The textbookon my lap was pissing me off. That I was still here for my third year, when I should have already been playing with the NHL team I’d signed with, pissed me off. I knew the year I broke my leg would bite me in the ass, and I was right. My phone on the table rang, and I was thankful for the distraction until I saw who it was—Gail, Jade’s mom. Sighing, I answered in the politest tone I could muster.

“Hey, Gail.”

“Noah, darling,” she trilled. I refrained from groaning in displeasure. “Our dear Jade has gone and gotten herself in a pickle and I was wondering if you knew anyone on campus looking for a roommate. You know she has that weird thing with new people.”

Pinching the bridge of my nose, I took a deep breath before I started yelling. Jade had gone through some shit with an ex-boyfriend before they moved to Chicago, and it had deeply messed with her. I knew this because I was the one who usually calmed her down when she had nightmares because of it. The first summer I came home from college, I could tell immediately that something was different about her. My dad relented when I pushed him, and he mentioned that Jade had gone through some therapy and was still having a tough time dealing with what had happened.

I never knew exactly what went down, or even that she had been dating anyone. We never really got close or shared, except that summer. Since then, I’d changed in some fundamental way.

“Noah,” Gail prodded, and I realized she was waiting for a reply.

An idea formed in my head, and I didn’t think about it much before I ran with it.

“I don’t know anyone looking for someone, but I have room for her here if you’re okay with that. Oliver and Callum live here, but she knows Oli.”

Gail hummed and seemed to think it over before I heard her talking to my dad. They conversed back and forth for a minute before she focused back on me.

“Okay, I will let Jade know. Thank you, Noah.”

I politely bid her farewell and hung up. Not that I hated her mom, but she always seemed more concerned with appearances and the high society friends she got when she married my dad than she did with her own daughter. Gail treated whatever had happened to Jade like a problem to be dealt with, then swept it under the rug, never to bring it up again—ugly things like that didn”t belong in her world.

Now Jade would be living with me, and the idea of sharing a room with her made me question my hasty decision. We still didn’t know each other very well, despite our parents being married for years. We were never really in the same place at the same time. But the very few times we had hung out, I craved for the next time, like an addiction. After I had gotten off the phone with Jade’s mom, I had to get my roommates to agree. Convincing Oli was easy. He knew me well enough to know I wouldn’t relent.
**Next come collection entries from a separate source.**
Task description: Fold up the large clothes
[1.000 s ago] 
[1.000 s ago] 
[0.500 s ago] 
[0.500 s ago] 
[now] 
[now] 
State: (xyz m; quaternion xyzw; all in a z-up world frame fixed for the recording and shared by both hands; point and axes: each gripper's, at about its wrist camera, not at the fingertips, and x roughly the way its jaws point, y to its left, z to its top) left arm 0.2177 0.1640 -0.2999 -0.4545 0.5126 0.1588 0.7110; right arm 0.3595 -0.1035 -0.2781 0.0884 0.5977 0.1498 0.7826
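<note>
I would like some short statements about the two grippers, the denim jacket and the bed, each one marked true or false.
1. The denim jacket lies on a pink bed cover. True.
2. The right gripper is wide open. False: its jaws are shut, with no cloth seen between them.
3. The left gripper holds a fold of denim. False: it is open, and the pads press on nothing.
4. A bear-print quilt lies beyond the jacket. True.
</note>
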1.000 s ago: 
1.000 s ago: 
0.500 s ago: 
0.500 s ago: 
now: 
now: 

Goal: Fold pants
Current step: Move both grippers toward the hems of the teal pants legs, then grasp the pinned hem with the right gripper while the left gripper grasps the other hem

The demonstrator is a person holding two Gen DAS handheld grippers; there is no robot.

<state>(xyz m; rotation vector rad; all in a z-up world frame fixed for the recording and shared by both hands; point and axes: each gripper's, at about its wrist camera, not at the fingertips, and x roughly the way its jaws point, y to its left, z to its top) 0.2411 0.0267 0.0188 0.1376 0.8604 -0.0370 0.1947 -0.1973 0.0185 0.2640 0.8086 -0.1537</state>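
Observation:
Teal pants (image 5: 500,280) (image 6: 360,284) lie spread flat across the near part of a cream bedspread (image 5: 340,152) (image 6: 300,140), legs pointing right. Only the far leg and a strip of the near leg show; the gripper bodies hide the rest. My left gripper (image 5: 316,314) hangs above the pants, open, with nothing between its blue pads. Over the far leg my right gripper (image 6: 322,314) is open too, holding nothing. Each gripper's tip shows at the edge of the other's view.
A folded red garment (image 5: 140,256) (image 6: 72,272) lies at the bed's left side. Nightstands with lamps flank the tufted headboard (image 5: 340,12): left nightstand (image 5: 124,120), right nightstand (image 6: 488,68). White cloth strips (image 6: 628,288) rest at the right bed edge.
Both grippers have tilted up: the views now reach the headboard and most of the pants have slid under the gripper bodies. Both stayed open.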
Callum was indifferent because he was planning on moving soon. While he was gearing up to live with his girlfriend, it wasn”t easygoing and they were constantly fighting about the logistics. I worried they would break up. Not because I didn’t want to share a room with Jade, but I didn’t want to deal with his heartbroken ass. He was such a fucking whiner when he was sick, so I was sure post-breakup Callum would be insufferable.

After Jade arrived and Ryder and Finn came over, we headed to a bar to hang out and drink. We couldn’t get trashed because we had practice tomorrow. Oli and I were sitting in a booth while Ryder and Finn were chatting up some excited-looking blond girls. Finn was the quiet one in the group, but he had no issue turning on the charm. Ryder claimed he hated puck bunnies and usually sought girls who couldn”t care less that he played hockey, but he still took advantage sometimes.

“I can’t believe you stopped with the puck bunnies, man. It’s been months and now you banned sex at the house for yourself.” Oli moaned. “I mean, I get you don’t want to listen to someone pounding your little sis, but to restrict yourself is just cruel and unusual punishment. We’re the ones who will have to deal with your pent-up ass.” He shook his head as he picked up his beer and took a swig.

I completely sidestepped his comment. “That’s your third beer, Oli. You need to stop after this because Coach would kill you for showing up at practice hungover.”

“Yeah, yeah. Don’t try that distracting shit with me. What’s going on? Because this isn’t the normal protective brother thing that most guys do,” Oli accused.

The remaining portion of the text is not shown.